The median asking rent in the 50 largest metros was $1,705 per month, down 1.7%, or $29, year over year—but $5 higher than in April.
Notably, the typical rent declined in all size categories, from studios to two-bedroom units.
The Trump administration’s anti-immigrant policies targeting international students—including a pause on new student visa interviews and the suspension of foreign student enrollment at prestigious institutions such as Harvard—are expected to cause rents to decrease in popular college cities like Boston, San Jose, CA, and Seattle.
“As international students are largely likely to rent, the anticipated decline in international student arrivals could reduce rental demand, increase vacancy rates, and put downward pressure on rents in these areas,” says Realtor.com economist Jiayi Xu.
San Jose has the highest share of foreign students, at 12.9%, followed by Miami, with 12.5%, and Boston, with 10.8%.
While international students make up only a small share of all renters, ranging from 0.2% to 2.1%, they tend to live in areas known for innovation with a high concentration of skilled professionals.
“A decline in international student enrollment could weaken the global and even domestic talent pipeline feeding into high-growth industries and potentially soften rental demand in these markets,” adds Xu.
DOGE purge leads to mixed results
Meanwhile, metro markets with high shares of federal workers continued to see divergent rental trends in May, with rents rising 1.3% in Washington, DC, but plunging 5.9% in San Diego, following staff purges overseen by the Department of Government Efficiency, which was previously headed by Tesla billionaire Elon Musk.

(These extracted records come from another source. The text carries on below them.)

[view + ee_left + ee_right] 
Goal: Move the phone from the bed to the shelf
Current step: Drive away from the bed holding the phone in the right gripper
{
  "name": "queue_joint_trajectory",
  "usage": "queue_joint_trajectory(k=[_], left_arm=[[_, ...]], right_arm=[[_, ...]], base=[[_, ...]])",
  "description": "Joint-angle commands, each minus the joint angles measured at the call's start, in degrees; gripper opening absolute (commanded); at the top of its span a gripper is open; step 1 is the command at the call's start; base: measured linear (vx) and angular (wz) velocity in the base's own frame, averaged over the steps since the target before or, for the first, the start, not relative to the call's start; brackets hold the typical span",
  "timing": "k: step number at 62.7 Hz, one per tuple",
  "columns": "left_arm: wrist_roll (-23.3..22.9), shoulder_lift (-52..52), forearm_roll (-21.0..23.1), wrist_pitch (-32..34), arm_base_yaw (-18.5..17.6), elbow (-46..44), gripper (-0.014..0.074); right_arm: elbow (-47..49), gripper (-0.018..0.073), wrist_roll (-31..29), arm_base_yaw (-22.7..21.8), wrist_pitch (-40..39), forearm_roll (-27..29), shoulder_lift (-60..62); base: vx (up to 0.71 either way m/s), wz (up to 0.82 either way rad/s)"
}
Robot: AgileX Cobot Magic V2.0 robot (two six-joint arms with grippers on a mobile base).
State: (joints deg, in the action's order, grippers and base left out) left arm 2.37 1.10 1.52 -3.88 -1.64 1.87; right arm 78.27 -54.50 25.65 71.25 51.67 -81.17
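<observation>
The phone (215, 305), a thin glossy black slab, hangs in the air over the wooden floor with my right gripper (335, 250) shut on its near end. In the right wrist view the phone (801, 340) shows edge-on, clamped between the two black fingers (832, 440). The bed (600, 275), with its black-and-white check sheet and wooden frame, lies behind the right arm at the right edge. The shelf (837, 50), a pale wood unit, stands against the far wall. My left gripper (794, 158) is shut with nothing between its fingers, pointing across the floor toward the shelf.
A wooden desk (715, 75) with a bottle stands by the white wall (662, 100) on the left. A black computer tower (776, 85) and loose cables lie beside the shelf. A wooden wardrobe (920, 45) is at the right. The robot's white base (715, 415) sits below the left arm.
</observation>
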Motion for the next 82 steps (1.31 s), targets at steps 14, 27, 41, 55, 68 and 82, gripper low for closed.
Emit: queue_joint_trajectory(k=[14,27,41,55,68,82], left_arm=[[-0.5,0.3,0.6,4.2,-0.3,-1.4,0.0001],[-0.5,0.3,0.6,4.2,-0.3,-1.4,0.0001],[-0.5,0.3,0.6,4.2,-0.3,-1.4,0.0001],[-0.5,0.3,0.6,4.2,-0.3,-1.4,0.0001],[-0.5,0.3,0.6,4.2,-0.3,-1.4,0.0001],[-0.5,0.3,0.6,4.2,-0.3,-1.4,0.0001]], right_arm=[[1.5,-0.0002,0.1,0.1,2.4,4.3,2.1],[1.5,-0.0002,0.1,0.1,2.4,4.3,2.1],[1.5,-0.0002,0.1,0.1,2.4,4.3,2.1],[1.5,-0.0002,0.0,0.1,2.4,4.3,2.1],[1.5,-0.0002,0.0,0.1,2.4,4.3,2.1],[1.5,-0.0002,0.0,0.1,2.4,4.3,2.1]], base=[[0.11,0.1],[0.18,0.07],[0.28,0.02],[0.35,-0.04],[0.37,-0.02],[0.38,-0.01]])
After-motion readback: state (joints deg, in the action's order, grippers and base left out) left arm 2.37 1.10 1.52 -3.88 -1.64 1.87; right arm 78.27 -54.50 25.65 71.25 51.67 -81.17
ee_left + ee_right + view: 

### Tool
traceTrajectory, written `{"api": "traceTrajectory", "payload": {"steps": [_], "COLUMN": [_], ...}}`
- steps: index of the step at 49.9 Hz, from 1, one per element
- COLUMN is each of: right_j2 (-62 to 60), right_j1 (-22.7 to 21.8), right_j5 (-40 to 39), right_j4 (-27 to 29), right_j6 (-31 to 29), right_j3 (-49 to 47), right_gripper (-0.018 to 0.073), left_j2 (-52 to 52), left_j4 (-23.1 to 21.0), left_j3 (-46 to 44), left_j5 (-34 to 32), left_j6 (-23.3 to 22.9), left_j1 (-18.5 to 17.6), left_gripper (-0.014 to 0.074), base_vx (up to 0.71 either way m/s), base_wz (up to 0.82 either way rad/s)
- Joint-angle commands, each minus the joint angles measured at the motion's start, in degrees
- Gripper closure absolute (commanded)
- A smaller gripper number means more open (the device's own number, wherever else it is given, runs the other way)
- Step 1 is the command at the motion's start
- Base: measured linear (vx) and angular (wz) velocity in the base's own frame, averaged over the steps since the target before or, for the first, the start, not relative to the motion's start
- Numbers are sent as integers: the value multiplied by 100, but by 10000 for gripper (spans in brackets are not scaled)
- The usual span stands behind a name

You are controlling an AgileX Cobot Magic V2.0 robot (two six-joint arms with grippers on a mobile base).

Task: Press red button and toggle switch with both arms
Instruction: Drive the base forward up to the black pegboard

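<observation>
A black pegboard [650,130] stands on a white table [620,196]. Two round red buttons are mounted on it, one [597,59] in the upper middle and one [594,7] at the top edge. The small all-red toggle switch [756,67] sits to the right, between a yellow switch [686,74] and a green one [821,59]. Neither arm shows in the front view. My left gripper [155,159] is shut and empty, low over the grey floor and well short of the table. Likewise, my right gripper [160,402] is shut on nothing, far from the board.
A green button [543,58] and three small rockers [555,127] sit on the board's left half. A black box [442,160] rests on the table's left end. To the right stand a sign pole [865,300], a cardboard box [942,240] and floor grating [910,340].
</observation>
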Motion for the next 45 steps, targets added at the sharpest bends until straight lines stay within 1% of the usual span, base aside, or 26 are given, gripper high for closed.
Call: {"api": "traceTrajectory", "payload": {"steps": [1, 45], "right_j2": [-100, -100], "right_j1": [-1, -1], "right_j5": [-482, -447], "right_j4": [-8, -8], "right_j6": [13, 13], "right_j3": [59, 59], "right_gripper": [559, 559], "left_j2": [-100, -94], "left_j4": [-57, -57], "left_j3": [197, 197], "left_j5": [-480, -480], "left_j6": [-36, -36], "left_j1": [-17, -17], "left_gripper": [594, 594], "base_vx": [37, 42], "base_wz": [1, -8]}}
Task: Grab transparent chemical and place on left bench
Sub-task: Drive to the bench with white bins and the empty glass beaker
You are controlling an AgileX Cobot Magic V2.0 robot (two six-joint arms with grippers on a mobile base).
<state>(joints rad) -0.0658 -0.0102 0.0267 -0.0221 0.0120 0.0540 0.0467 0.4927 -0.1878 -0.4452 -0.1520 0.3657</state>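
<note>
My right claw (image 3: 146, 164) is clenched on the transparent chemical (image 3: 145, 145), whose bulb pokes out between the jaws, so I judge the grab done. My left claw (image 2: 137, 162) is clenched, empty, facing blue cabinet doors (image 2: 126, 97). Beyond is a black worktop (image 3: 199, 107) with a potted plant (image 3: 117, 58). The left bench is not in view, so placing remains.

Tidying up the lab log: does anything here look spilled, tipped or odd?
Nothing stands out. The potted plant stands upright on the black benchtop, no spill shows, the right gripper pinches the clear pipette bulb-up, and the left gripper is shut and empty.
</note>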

Other areas with strong federal worker presence, including Virginia Beach, VA, and Oklahoma City, OK, saw rents tick down 2.5% and 1%, respectively, while in Baltimore, rents inched up 0.3%.
“These divergent trends highlight that conflicting forces of federal job reductions and return-to-office mandates are some of several factors affecting the rental market in these areas,” notes Xu.
Meanwhile, President Donald Trump’s “Liberation Day” tariffs on imported steel and aluminum could drive up rents in cities that have recently seen the fastest growth in permitted multifamily construction, which is synonymous with rental properties, with Milwaukee, Oklahoma City, OK, Memphis, TN, Cleveland, and Columbus, OH, at risk of being hit the hardest.
In May, before Trump doubled the tariffs on aluminum and steel from 25% to 50%, four of these metros already saw modest annual rent declines, the biggest being in Memphis, at 3.3%. Only Columbus saw a slight 0.2% growth.
“These rising material costs are expected to place additional upward pressure on rents, as developers may slow construction or pass higher expenses on to tenants,” warns Xu.
Given that it takes just under 20 months to complete an apartment building, it might be some time before the added tariff costs are fully reflected in rents.